Saturday, 15 February 2014

The Fox and the Hare



At lunchtime on the 13th February, I was browsing Valentine's Day cards in a half-hearted attempt to find something for my husband. But when it comes to words of romance I tend towards the sarcastic end of the spectrum. I'm ok with jokes and silliness, but it's hard to convey depth of feeling with puns and rolling eyes. So I decided this year I wouldn't use words I'd use pictures.

On a whim, I decided to make him a cookie. And not ten minutes later, I had another whim. I decided to film the cookie being made. This cookie took a long time. A very long time! And so the film has ended up in two parts.


I had the idea for the fox and the hare from a variety of sources. As a child I loved the work of Kit Williams (I still do), and spent many hours pouring over his incredible creation Masquerade. There is a tranquil, surreal quality to his work, with a photorealism that makes his world slightly eerie. The buried golden hare waiting as long as it might take for a reader to unpuzzle the book is a haunting idea. It's hard to think of something that conveys patience and steadfastness as effectively as that hare.


More recently the work of both Jackie Morris, author, illustrator and artist, and the artist Mister Finch have intrigued me. Both use hares and foxes as recurring motifs, and both seem to me to have that eerie, tranquil quality I loved as a child in Williams's work. In particular I came across Morris's The Space Between the Fox and the Hare, where visually the space between becomes a heart shape, and of course conveys something of that awful sentiment I refuse to commit to words on the 14th February... Morris often uses gold backgrounds to her paintings, and so would I. I sprayed the blank cookie with a mixture of gold and bronze edible lustre.

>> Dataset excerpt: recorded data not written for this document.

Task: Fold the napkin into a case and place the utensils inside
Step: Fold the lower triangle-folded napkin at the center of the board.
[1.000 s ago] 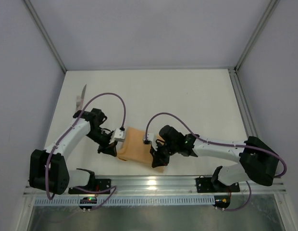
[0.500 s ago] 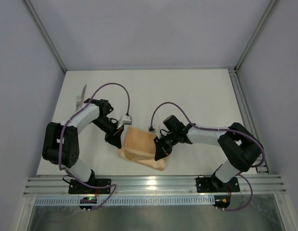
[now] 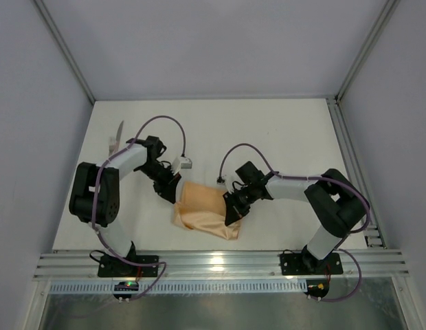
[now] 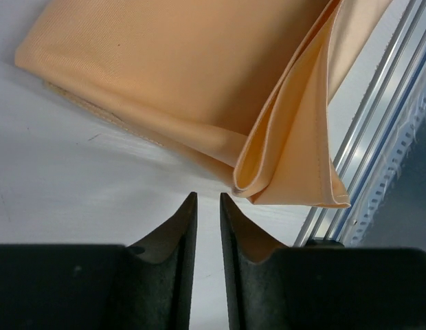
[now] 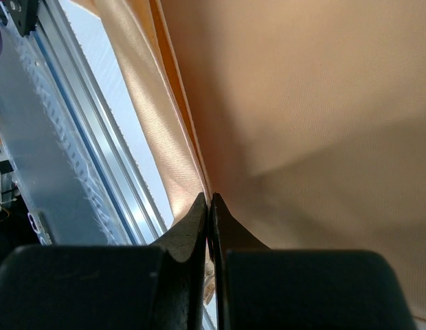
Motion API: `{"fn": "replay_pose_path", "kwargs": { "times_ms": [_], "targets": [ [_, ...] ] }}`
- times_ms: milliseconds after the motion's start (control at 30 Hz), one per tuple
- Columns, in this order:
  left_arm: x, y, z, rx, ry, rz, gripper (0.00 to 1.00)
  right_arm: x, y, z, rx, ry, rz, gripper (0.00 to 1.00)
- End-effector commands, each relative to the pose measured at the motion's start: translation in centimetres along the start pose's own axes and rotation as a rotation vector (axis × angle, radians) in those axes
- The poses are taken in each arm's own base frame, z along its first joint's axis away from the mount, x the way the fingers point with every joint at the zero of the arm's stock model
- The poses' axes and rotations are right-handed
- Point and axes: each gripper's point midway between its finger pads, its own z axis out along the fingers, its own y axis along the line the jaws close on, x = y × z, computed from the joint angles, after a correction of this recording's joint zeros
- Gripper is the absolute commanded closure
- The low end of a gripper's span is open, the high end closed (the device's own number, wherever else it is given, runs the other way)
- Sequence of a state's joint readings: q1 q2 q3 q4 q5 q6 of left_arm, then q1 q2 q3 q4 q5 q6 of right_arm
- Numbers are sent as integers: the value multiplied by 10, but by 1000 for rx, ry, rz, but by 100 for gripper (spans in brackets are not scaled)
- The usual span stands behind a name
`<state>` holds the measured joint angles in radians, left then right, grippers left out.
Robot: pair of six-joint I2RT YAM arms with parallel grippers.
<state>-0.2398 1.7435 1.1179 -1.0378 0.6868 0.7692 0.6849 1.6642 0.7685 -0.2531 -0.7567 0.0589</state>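
The peach-orange napkin lies folded in layers on the white table between my two arms. My left gripper sits at its left edge. In the left wrist view this gripper stands slightly open with bare table in the gap, and the napkin's folded corner is just ahead of the fingertips, apart from them. My right gripper is at the napkin's right side. In the right wrist view it is shut on the napkin's layered edge. One utensil, a pale-handled knife, lies far left.
The aluminium rail runs along the near table edge, close below the napkin, and shows in both wrist views. Frame posts rise at the back corners. White table stretches behind the arms.
Both grippers moved away from the near edge, taking the napkin with them. The left gripper let go of the cloth and opened a little; the right stayed shut on it.
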Motion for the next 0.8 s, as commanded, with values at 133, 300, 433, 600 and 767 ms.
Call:
{"fn": "replay_pose_path", "kwargs": {
  "times_ms": [133,300,433,600,767],
  "targets": [
    [-18,10,-5,-36,-50,-20,69,-3,-7,1,32,24,47,97],
    [-41,-2,-28,-43,-155,43,65,-5,-8,3,27,27,56,97],
    [-28,-22,-37,-27,-131,228,53,-7,-10,1,37,21,58,97],
    [-20,-38,-41,-63,-89,327,30,-10,-11,1,35,21,65,97],
    [-18,-37,-13,-96,-40,338,1,-10,-13,2,37,30,61,97]
  ]
}}
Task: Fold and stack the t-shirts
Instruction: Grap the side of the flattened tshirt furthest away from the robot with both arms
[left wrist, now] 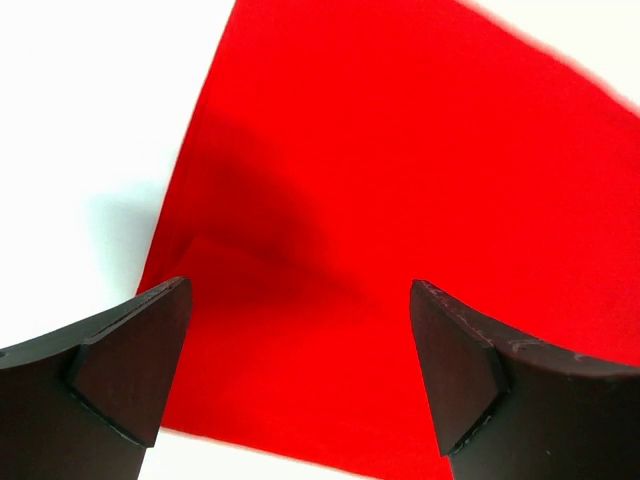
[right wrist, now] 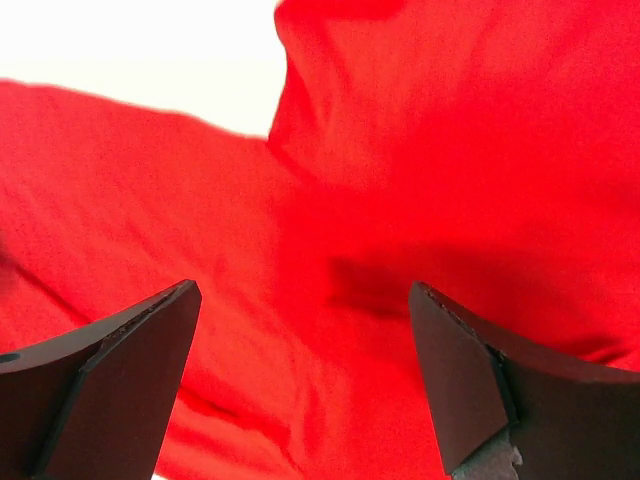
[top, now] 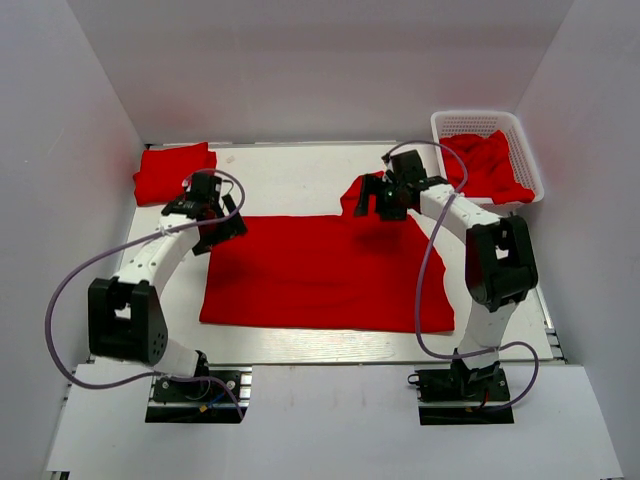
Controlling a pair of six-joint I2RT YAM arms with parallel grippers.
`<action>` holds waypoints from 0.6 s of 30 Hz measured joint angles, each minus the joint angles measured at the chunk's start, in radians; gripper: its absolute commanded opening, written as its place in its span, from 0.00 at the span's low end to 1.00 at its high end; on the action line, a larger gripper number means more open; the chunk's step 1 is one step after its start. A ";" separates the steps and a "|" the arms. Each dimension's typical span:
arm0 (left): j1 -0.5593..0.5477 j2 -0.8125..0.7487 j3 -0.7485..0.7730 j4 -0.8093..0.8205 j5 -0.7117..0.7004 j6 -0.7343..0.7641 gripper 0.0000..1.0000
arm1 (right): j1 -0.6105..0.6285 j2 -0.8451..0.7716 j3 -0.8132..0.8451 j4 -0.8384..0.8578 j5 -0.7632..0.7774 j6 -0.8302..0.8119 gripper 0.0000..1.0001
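Observation:
A red t-shirt point(top: 320, 275) lies spread flat on the white table, one sleeve point(top: 358, 192) sticking up at its far edge. My left gripper point(top: 222, 232) is open above the shirt's far left corner point(left wrist: 300, 300), holding nothing. My right gripper point(top: 385, 203) is open above the sleeve area point(right wrist: 400, 200), holding nothing. A folded red t-shirt point(top: 174, 172) lies at the far left. More red t-shirts point(top: 487, 165) are heaped in the white basket point(top: 527, 150).
The white lattice basket stands at the far right corner. White walls close in the table on the left, back and right. Purple cables loop beside each arm. Bare white table point(top: 290, 175) shows between the folded shirt and the sleeve.

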 measured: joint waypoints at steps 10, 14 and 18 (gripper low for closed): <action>0.028 0.303 0.263 0.002 -0.058 -0.033 1.00 | 0.000 0.193 0.373 -0.047 0.179 0.034 0.90; 0.060 0.441 0.337 -0.002 -0.078 -0.050 1.00 | -0.001 0.308 0.528 -0.071 0.265 0.043 0.90; 0.095 0.517 0.355 0.013 -0.090 -0.061 1.00 | -0.002 0.438 0.691 -0.071 0.335 0.045 0.90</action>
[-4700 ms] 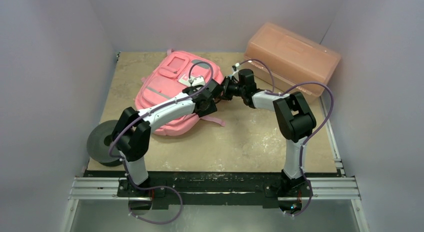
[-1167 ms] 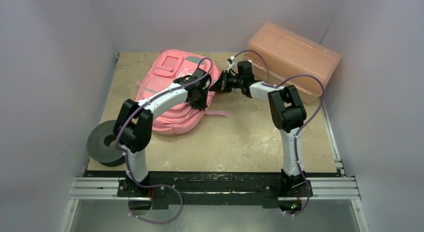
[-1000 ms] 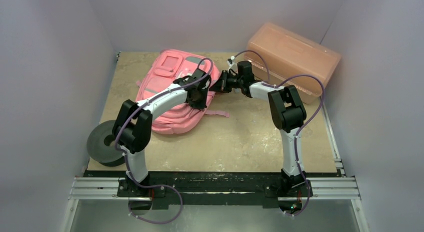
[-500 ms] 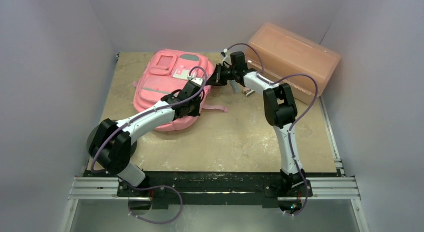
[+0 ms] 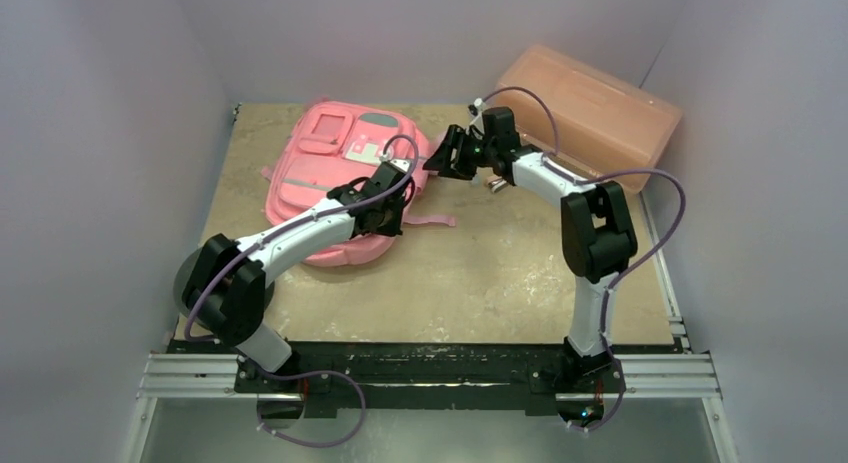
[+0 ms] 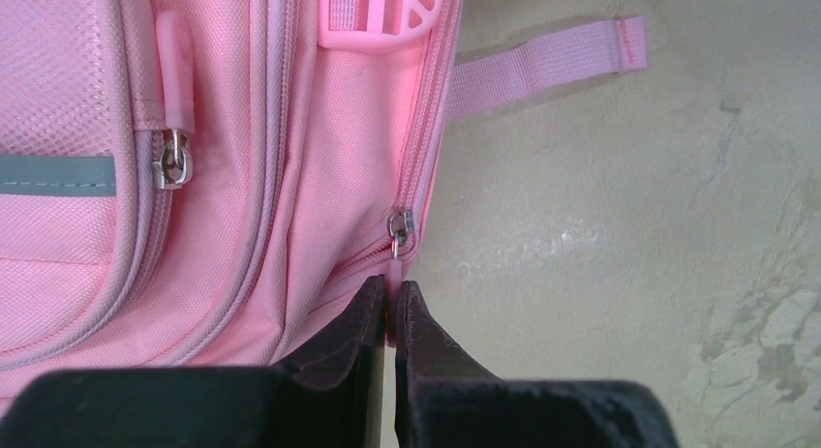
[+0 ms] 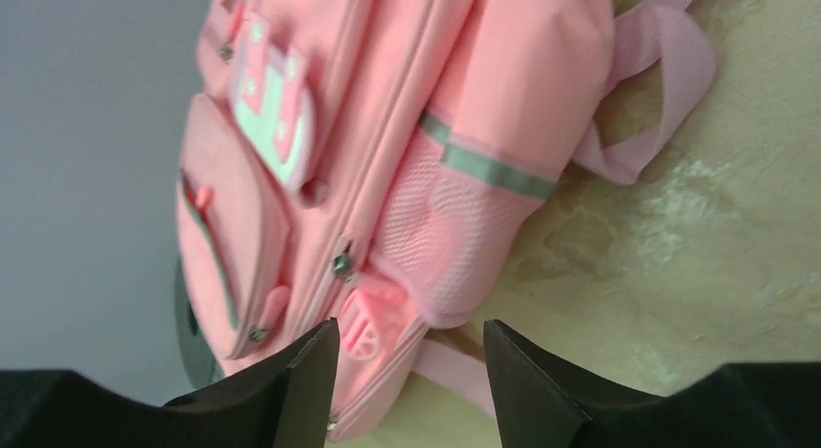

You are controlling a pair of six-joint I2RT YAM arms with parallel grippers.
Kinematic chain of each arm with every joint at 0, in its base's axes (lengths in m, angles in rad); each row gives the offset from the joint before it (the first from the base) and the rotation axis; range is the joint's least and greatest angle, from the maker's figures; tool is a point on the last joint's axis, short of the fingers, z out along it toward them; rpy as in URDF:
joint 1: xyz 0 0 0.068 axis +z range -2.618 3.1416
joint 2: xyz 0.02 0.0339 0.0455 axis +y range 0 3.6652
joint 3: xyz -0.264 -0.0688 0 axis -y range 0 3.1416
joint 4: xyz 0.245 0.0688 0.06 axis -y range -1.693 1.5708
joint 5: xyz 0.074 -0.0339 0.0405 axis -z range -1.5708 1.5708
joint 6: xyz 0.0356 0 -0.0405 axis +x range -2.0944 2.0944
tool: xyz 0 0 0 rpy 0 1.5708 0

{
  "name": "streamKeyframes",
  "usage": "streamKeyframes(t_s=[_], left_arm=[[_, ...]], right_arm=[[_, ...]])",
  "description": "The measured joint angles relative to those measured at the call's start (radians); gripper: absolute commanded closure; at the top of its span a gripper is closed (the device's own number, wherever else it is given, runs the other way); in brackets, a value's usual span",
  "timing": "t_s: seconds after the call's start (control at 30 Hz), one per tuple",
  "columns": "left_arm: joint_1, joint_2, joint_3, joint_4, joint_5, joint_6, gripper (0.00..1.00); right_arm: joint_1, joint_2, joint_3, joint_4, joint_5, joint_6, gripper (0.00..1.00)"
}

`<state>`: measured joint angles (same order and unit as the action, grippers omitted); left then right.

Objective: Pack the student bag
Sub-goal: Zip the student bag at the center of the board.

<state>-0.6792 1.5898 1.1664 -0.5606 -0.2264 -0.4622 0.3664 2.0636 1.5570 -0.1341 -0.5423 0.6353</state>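
Over the table (image 5: 500, 273), seen from above, the student bag (image 5: 335, 178) lies flat at the far left. It is pressed lower and sits slightly further back than 1 second ago. The right gripper (image 5: 440, 155) was clamped at the bag's right edge then. It has now let go and drawn back toward the orange box (image 5: 590, 103), its fingers spread and empty. The left gripper (image 5: 385, 195) remains low over the bag's near-right side.

At the left wrist, the left gripper (image 6: 390, 291) is pressed together on the pink zip pull (image 6: 395, 264), with the metal slider just beyond its fingertips. Only 1 arm now controls the bag, so tugging the zip probably drags the fabric along. Packing looks barely begun, and I cannot tell how far this zip is open.

At the right wrist, the right gripper (image 7: 407, 337) is spread, with the bag lying beyond it, apart from both fingers. The grey-and-white patch (image 7: 276, 119) shows small shapes but no letters. No brand or writing is readable in any of the 3 views.
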Motion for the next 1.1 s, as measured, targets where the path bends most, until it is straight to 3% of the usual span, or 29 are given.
streamKeyframes(t_s=[0.13,0.4,0.5,0.63,0.77,0.93,1.1], left_arm=[[0.000,0.000,0.015,-0.004,0.021,0.002,1.00],[-0.002,0.000,0.019,-0.034,0.028,0.021,1.00],[-0.006,0.000,0.019,-0.040,0.021,0.037,1.00],[-0.023,0.000,0.025,-0.045,-0.004,0.058,1.00],[-0.047,0.000,0.035,-0.059,-0.044,0.090,1.00],[-0.116,0.006,0.039,-0.056,-0.142,0.199,1.00],[-0.181,0.031,0.039,-0.041,-0.255,0.330,1.00]], right_arm=[[0.032,-0.122,-0.182,0.181,-0.019,0.126,0.44],[0.168,-0.075,-0.336,0.398,-0.026,0.319,0.50],[0.166,-0.073,-0.356,0.433,-0.031,0.361,0.52],[0.161,-0.075,-0.382,0.476,-0.026,0.387,0.44],[0.161,-0.098,-0.434,0.499,-0.024,0.388,0.43],[0.159,-0.110,-0.463,0.539,-0.034,0.405,0.50],[0.147,-0.105,-0.510,0.608,-0.058,0.459,0.44]])
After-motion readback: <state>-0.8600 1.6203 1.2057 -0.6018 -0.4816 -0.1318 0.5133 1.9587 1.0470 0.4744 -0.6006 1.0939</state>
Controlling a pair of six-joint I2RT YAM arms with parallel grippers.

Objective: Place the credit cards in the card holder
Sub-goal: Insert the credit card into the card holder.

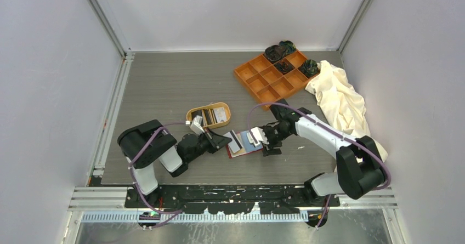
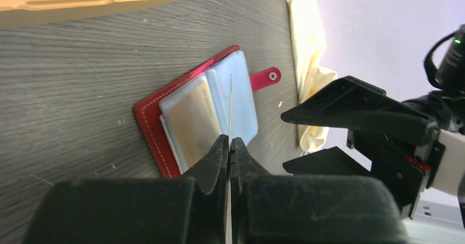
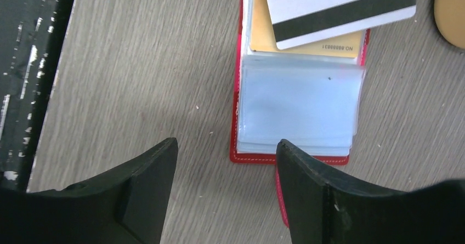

So I sketched the pair within the confines of a traditional Valentine's cookie, using their curled up shapes, and the fox's tail to create the heart shape I wanted, used the Camera Lucida ipad app to transfer the image to the actual cookie, and started piping.


Once the piping was dry, I used a mixture of edible paint and lustre dusts to add definition. I think I had some idea in mind of Williams's buried hare: tones of earth and gold.


In the end, as usual, I couldn't keep it secret and I made him open the box the same evening. So he still didn't get a token of lurve on Valentine's Day itself (see the sarcasm creeping in there?). I got him a chocolate orange instead.